Soap was being made on an industrial scale in London from animal fats and lye by the 12th century. I expect a lot of this was for use in the wool and other trades but no doubt it could also be bought for domestic use. Soap could be manufactured at home from household 'waste' products (wood ash and animal fats) but it's a smelly, messy, nasty job (the alkali will leave the hands raw) and I can imagine many city dwellers preferred to buy in the soft, smelly, lumpy balls of rough soap from the specialist manufacturers. Industrial scale soap-making using olive oil started in Spain in the 9th century (introduced by the Arabs from the Levant) and this 'Castile soap' was preferred if you could afford it as it was milder, better smelling and easier to handle as it was made into hard bars.

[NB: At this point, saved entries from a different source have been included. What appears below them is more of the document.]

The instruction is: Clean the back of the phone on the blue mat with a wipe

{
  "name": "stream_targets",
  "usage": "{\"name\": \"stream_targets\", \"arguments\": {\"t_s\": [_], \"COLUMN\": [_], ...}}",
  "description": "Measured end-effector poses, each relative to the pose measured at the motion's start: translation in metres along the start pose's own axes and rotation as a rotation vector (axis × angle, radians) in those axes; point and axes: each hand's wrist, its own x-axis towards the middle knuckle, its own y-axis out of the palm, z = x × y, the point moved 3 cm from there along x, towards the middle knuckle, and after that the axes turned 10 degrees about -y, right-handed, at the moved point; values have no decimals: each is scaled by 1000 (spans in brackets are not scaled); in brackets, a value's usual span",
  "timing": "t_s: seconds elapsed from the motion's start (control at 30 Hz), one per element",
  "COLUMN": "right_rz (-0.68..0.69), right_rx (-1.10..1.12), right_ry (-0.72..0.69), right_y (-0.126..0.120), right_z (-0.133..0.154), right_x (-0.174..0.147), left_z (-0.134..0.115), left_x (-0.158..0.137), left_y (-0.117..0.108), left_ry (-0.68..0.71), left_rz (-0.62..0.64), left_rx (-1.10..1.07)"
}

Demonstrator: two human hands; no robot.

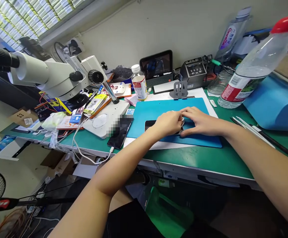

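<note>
A dark phone-like device (150, 124) with a pale edge lies flat on the blue mat (144, 110), its right part covered by my hands. My left hand (169, 122) is closed above it, fingers curled down; what they pinch is hidden. My right hand (199, 121) curves round the device's right end, thumb at the near corner and fingers on the far side, touching my left hand. A small white piece (182, 121) shows between the two hands; its kind is not clear.
A microscope (59, 76) stands left, with a black phone (120, 132) beside its base. Behind the mat are a drink bottle (139, 82), a grey stand (180, 90) and a small screen (156, 66). A large water bottle (253, 69) and tweezers (254, 130) are right.
</note>
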Motion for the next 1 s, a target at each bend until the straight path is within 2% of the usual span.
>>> {"name": "stream_targets", "arguments": {"t_s": [0.07,0.27,0.33,0.4,0.47,0.67,0.77,0.87,1.0], "right_rz": [4,6,11,15,12,-14,-22,-20,-10], "right_rx": [1,25,33,32,24,-7,-3,-9,-1], "right_ry": [7,27,26,22,17,16,3,-2,7], "right_y": [0,-2,-2,-2,-2,-1,0,0,-1], "right_z": [0,2,2,2,2,0,0,0,0], "right_x": [0,-2,-2,-2,-2,1,1,1,0], "left_z": [14,87,98,97,84,13,-7,5,56], "left_x": [-7,-52,-60,-60,-52,-8,-1,-8,-32], "left_y": [-4,-31,-37,-37,-32,-7,-1,-6,-25], "left_ry": [-22,-145,-166,-169,-156,-72,-34,-44,-128], "left_rz": [-13,-68,-80,-87,-87,-48,-23,-14,-39], "left_rx": [0,37,53,68,78,63,45,41,64]}}
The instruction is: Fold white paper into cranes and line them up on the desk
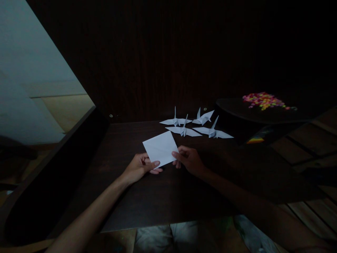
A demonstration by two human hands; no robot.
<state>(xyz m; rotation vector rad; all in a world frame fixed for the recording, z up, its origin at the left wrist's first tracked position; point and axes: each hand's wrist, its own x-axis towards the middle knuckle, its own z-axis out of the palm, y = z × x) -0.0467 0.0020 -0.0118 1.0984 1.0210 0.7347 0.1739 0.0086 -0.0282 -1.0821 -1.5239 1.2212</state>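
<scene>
A dark wooden panel (158,63) stands upright at the far side. A dark desk surface (131,196) extends from its base toward the near side. A pale wall (34,59) occupies the far left. A dark side panel (58,161) bounds the desk surface on the left. At the far right, a dark ledge (230,107) with a curved edge supports a multicoloured pile (264,101); its individual pieces are too small to identify.

The white paper (160,149), four-sided and flat, is located over the middle of the desk surface, between the two hands. The left hand (142,165) pinches the near corner: thumb on the upper face, fingers beneath. The right hand (190,159) pinches the right corner in the same way, with the thumb on top and the fingers partly hidden.

Four white folded-paper cranes (213,133) rest on the desk surface beyond the paper, arranged as two far and two near. The wings of the near pair overlap in view; contact cannot be determined. Two small round fittings (111,116) are set low in the far panel, one left and one right.
</scene>
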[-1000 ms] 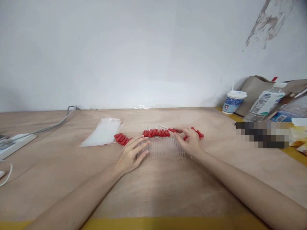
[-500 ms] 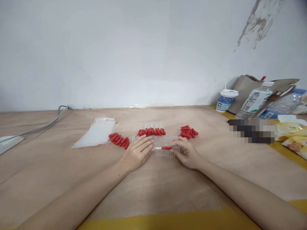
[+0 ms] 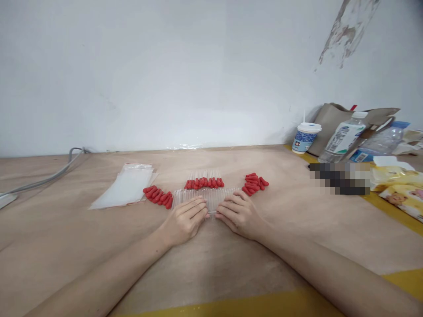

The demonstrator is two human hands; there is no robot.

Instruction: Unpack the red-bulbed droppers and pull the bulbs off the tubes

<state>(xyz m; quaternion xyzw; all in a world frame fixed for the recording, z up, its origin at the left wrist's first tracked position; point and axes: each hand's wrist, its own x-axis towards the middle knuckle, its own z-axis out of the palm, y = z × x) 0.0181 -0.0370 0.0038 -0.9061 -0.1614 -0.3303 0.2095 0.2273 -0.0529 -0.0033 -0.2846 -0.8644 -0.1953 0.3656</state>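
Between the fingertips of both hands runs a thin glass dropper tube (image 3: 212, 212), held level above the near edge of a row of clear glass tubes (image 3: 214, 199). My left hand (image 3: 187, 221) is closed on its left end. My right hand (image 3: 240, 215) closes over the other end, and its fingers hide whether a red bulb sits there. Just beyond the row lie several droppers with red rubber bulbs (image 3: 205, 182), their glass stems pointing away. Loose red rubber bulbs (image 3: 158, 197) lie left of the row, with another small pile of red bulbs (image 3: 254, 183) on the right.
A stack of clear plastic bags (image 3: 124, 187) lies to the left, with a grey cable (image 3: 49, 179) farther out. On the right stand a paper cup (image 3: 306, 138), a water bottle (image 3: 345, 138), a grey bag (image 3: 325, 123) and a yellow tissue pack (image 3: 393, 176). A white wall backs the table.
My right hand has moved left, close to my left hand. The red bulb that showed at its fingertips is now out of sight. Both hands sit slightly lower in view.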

Similar soap manufacture using olive oil started in southern France and Italy around the 13th century.

So soap was widely available and was used but it seems more for cleaning fabrics, clothes and kitchen utensils rather than as a regular body scrub. Medieval books of manners stress the importance of every morning washing the hands and face, combing hair, bushing teeth etc, and washing hands was always done, often with great ceremony, before meals, especially because food was usually taken from a shared platter and eaten by hand. These ablutions however were usually just with water, possibly scented rosewater, but generally without the use of soap. Hair was often washed with water or vinegar in which rosemary or other herbs had been steeped (and remember hair only gets greasy in response to regular washing with detergents, if left alone and just brushed regularly it generally sorts itself out), but as well as mild degreasants like rosemary (readily obtainable from the kitchen garden), there were also stronger vegetable degreasants available. Soapwort for example is a common wild plant, native to most of Europe, which was regularly grown in household gardens and whose leaves, if bruised and soaked in water, make an effective liquid soap.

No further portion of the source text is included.